12/10 Flashback: The Big Cheese

12/10 Flashback: The Big Cheese December 10, 2022

From December 10, 2014, “A really big wheel of cheese, Southern Baptists, the Bible, and slavery


John Leland was not, technically, a Southern Baptist. He was born in Massachusetts, for one thing. And for another he died in 1841, several years before the Southern Baptist Convention split away from other Baptists in defense of slave-owners’ rights to serve as missionaries. But Leland also spent many years building churches and ministering in Virginia where he served in a leadership role as a member of the Baptist General Committee for that southern state.

Leland is remembered today, when he is remembered at all, for two events in the presidency of Thomas Jefferson. He helped to found the Baptist association in Danbury, Connecticut, to which President Jefferson sent his famous 1802 Letter to the Danbury Baptists — the letter in which Jefferson wrote of the First Amendment as “building a wall of separation between Church & State” and reaffirmed “the rights of conscience” as a natural right of all people.

The Cheshire Mammoth Cheese Monument in Cheshire, Mass. (Creative Commons photo by Makeitalready)

More memorable, if less consequential, was Leland’s response to that letter, provided in the form of cheese. A lot of cheese. As an expression of gratitude to Jefferson for his shared commitment to religious liberty, John Leland organized the creation of the Cheshire Mammoth Cheese — a 1,200-pound, four-foot wide cheese wheel made from the milk of every cow in Cheshire, Mass., where Leland was then serving as a pastor.

The big cheese had to be transported by sleigh, and it was John Leland himself who drove that sleigh the 500 miles from Massachusetts to Washington. The journey took three weeks, with the strange sight of the Mammoth Cheese drawing crowds at each stop along the way. As a Baptist preacher, Leland couldn’t resist such crowds, and he preached his way from Massachusetts to the White House, standing in the pulpit of his sleigh next to a ginormous cheese wheel which bore the inscription “Rebellion to tyrants is obedience to God.”

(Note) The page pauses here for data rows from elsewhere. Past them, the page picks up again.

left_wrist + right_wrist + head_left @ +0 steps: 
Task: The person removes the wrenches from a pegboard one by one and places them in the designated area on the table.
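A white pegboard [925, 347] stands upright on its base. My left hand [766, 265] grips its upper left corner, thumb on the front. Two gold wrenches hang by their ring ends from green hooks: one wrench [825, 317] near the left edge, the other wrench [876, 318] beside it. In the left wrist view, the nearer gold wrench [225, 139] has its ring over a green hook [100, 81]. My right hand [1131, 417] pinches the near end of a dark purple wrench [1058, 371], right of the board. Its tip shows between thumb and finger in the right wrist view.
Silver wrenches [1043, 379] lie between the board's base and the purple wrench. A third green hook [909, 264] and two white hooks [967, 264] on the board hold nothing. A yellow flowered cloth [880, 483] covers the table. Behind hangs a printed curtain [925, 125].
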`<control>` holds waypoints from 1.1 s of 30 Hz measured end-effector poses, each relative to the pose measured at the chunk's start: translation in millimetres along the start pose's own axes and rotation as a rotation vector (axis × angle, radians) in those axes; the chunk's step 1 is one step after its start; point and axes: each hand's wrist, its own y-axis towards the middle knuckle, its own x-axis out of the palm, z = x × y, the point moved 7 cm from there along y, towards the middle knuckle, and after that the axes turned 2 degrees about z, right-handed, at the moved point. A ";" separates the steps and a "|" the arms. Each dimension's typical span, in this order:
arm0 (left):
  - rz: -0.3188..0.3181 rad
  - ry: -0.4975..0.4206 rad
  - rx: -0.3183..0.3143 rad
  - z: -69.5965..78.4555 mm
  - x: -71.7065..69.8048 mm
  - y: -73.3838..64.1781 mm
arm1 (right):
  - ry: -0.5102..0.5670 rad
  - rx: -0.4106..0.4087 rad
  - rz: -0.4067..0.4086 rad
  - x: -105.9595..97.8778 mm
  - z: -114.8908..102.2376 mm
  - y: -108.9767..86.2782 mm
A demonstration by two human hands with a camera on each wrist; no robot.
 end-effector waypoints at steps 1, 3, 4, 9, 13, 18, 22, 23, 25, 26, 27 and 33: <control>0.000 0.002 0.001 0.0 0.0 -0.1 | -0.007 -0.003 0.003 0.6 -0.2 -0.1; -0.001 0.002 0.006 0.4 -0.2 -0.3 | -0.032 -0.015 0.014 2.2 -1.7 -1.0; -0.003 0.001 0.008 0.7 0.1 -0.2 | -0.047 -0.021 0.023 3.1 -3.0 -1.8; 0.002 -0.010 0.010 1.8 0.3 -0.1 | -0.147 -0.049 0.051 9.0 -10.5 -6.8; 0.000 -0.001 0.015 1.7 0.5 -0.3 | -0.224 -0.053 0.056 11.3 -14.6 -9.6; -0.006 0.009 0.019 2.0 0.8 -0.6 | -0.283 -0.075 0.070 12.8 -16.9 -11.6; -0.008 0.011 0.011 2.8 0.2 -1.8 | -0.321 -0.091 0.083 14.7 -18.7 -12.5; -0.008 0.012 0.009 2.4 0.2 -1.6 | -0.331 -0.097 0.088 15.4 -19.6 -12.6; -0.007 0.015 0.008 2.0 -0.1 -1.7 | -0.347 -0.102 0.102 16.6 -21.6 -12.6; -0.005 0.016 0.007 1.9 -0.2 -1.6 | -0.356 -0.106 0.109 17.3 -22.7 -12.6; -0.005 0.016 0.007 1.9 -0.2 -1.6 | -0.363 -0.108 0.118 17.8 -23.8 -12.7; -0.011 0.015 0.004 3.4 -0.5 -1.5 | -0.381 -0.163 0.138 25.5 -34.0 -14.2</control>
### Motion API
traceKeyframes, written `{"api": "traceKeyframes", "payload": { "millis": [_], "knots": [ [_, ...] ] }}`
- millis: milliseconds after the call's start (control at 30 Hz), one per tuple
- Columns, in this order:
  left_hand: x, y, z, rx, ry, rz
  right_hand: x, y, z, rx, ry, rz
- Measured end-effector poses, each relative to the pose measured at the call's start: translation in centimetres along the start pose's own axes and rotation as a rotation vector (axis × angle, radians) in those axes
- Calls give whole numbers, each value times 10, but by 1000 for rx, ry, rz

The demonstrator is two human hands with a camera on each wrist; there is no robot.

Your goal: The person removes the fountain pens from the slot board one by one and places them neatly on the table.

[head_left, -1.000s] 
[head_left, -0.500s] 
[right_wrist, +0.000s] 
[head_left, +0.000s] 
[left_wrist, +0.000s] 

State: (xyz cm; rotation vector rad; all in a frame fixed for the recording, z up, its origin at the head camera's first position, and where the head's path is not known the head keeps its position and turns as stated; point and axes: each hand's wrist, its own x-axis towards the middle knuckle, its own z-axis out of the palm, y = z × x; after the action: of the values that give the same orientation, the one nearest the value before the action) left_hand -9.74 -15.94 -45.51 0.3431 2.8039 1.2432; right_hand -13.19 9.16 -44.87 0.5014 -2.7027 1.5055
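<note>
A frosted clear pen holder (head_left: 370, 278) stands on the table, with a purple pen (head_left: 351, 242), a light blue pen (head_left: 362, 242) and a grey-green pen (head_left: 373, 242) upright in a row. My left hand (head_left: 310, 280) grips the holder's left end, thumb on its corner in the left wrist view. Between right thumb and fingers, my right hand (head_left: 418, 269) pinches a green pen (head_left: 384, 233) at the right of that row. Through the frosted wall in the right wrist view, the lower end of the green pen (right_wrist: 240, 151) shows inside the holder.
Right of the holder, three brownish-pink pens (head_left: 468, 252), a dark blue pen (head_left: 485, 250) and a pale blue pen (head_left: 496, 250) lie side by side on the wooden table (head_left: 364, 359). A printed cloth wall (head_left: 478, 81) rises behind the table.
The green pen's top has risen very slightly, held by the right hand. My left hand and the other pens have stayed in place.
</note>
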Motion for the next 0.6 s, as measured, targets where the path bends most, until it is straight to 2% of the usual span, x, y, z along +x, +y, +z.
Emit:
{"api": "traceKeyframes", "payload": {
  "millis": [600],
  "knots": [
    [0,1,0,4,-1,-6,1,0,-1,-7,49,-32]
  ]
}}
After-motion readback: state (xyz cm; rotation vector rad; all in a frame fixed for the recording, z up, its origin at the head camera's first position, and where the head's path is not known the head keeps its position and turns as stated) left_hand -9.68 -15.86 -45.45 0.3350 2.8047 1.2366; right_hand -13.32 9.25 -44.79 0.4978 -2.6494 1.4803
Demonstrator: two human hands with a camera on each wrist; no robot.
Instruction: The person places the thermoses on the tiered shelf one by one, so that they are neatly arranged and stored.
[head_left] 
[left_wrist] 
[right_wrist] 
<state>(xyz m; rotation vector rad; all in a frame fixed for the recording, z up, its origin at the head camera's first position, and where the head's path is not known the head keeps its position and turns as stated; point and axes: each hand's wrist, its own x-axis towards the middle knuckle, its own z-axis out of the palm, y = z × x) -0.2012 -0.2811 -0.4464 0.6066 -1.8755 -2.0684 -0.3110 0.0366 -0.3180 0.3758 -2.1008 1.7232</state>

But the Cheshire Mammoth Cheese was only the second most audacious thing John Leland attempted.

His more audacious project was undertaken during his years of ministry in Virginia. In 1789, Leland authored a resolution put before the Baptist General Committee of Virginia. That resolution called for a “great Jubilee” and the abolition of slavery in the state. It also declared slavery to be a “a violent deprivation of rights of nature” and “contrary to the word of God.”

Leland’s resolution, remarkably, was initially met with some enthusiasm. Consider that for a moment — it’s more startling than even the image of a sleigh-riding itinerant preacher bearing a half ton of hand-crafted, revolutionary cheese. In 1789, in the state of Virginia, a gathering of southern Baptists who were not yet officially Southern Baptists entertained a proposal from a Massachusetts abolitionist that would have freed all their slaves and declared the practice of slavery in Virginia to be “contrary to the word of God.”

Leland wasn’t laughed out of the convention and sent packing back to New England. His fellow Baptists in Virginia took this resolution seriously. They considered this proposal as something they might actually affirm and embrace and do. Leland’s resolution was sent out to the various regional Baptist associations throughout the state.

That’s when the push-back started.

The good Christians of the Strawberry Baptist Association, near Lynchburg, did not explicitly dispute the resolution’s argument that slavery was incompatible with scripture and human rights, but they worried that Leland’s Jubilee would create a humanitarian crisis among all those abruptly unemployed former slaves. The pious devout of the Roanoke Association fretted that the General Committee’s resolution took too simple a view of what they saw as a “very abstruse … set of complex circumstances.” Surely such a complicated issue was best left up to local congregations to decide.

Leland’s resolution was returned to the statewide General Committee in 1792, which quickly voted to dismiss it.

The non-cheese-related history recounted above is taken from Garrett Ryland’s 1955 book, The Baptists of Virginia, 1699-1926. Ryland says that this same pattern — initial support for abolition and Jubilee followed by local resistance and ultimate reversal — was repeated at the local and regional level in Baptist associations throughout the state. The Ketocton Association, for example, adopted a plan for the “gradual abolition of slavery” in 1796. Angry resistance from local congregations led to the repeal of that plan just two years later.

The resistance to Leland’s proposal from the regional associations shows that it probably never really had a chance, but this is still a tantalizing story. In 1789, the Baptists of Virginia came to a crossroads and saw that something else, some other way, might be possible. And they paused, for just a moment at least, to consider that before passing by on the other side.